XXV
Chut ! Chastenberg se déguise.
Mademoiselle,
comment vous appelez-vous ?
- Mandarine fit la souriante brune aux yeux glauques qui
se trouvait devant Chastenberg.
Celui-ci était déguisé - habilement-
en un livre de poésies relié or dont le titre était
: “ La poésie des silences”.
Il était à présent entre les mains
de la jeune fille, il savourait le contact chaud de la pulpe de ses doigts
oblongues, le velouté des gestes qui tournaient les feuillets, la
peau parfumée... le crissement du papier lorsque la lectrice imageait
le texte dans sa tête, l’assouplissement du coin de feuille par l’humectation
salivaire qui est le propre des lecteurs enthousiastes... la rectitude du
regard qui glissait le long de l’horizon des mots, puis s’arrêtait,
puis repartait, la musique des paupières.
Elle arrivait page 9.
Elle lut : “ Je l’aime à la poulie d’un navire
à trois jambes”
- C’est beau comme la folie des étoiles s’exclama-t-elle
en pressant le petit livre sur son sein.
Il était aux anges. Coussin chaud de l’émotion
naissante.
La fille replaça le livre sur l’étagère.
Chastenberg se résolut alors à changer de
déguisement. Il prit l’apparence d’un jeune homme élégant
et svelte, habillé d’un costume vert, portant une cravate mauve,
un chapeau tilleul en forme d’infusion et fumant un petit cigare à
odeur de rose.
Elle le vit presque aussitôt et baissa les yeux.

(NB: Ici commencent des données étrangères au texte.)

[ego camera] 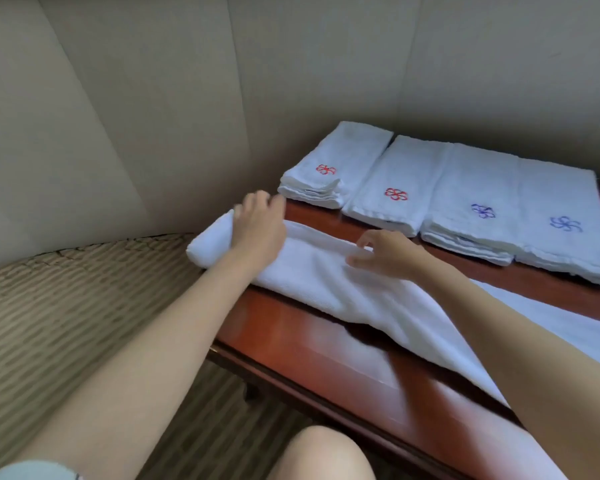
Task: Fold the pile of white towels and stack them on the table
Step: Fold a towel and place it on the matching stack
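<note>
A long white towel (pixel 343 289) lies across the reddish-brown wooden table (pixel 291 327), folded lengthwise into a narrow band with a raised fold running along its far edge. Its far-left end hangs slightly past the table's corner in a soft, rounded fold, and the rest trails toward the table's near-right side, where it widens and passes under the right forearm. The cloth looks thick and plain.

The left hand (pixel 257 226) rests on top of the towel near that overhanging end, palm down; its fingers (pixel 257 199) are loosely bent and blurred, and I cannot tell whether they pinch the cloth or merely press it. The right hand (pixel 385 252) sits further along the towel, toward the table's middle, fingers spread and slightly curled, the fingertips (pixel 355 261) touching the raised fold without closing round it.

Along the table's far edge, against the beige padded wall (pixel 187 98), four folded towels lie side by side: two with red flower emblems (pixel 326 169) toward the table's left corner, and two with blue emblems (pixel 483 211) beyond them. Below the table's left side is striped carpet (pixel 66 306).
</note>
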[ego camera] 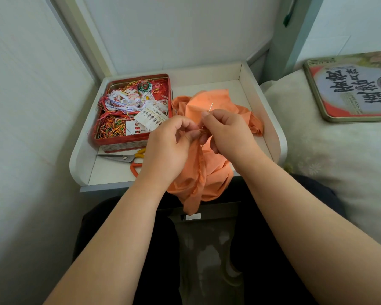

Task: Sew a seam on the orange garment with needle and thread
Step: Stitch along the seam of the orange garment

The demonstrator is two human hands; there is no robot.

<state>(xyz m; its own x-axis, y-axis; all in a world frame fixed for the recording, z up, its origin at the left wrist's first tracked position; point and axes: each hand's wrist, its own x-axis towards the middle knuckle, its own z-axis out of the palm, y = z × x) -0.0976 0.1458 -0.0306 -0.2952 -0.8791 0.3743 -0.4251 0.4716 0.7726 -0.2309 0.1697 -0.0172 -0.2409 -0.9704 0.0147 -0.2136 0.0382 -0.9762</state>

Le bel individu, une branche de mimosa en main, s’approcha
d’elle.
Il lui baisa la main.
- Monsieur ?
Il la prit par la taille et la gabelle et ils commencèrent
à danser une valse lente à deux temps. Sa tête s’abandonnait
et des accords de musique de sel se diffusaient dans la pièce.
La valse s’arrêta in petto.
Chastenberg se trouvait devant Mandarine.
- Mais qui êtes-vous ?
- Chastenberg
Elle s’enfuit.
Chastenberg se retrouve seul dans ce jardin public, déguisé
en fontaine. Parfois des gens boivent de son eau en faisant des coupes de
leurs mains, d’autres hurlant que ce n’est pas de l’eau potable, parfois
des chiens, excités par le bruit de l’eau, lèvent la patte
et arrosent son tablier.
A part cela, tout est calme et il peut rêver.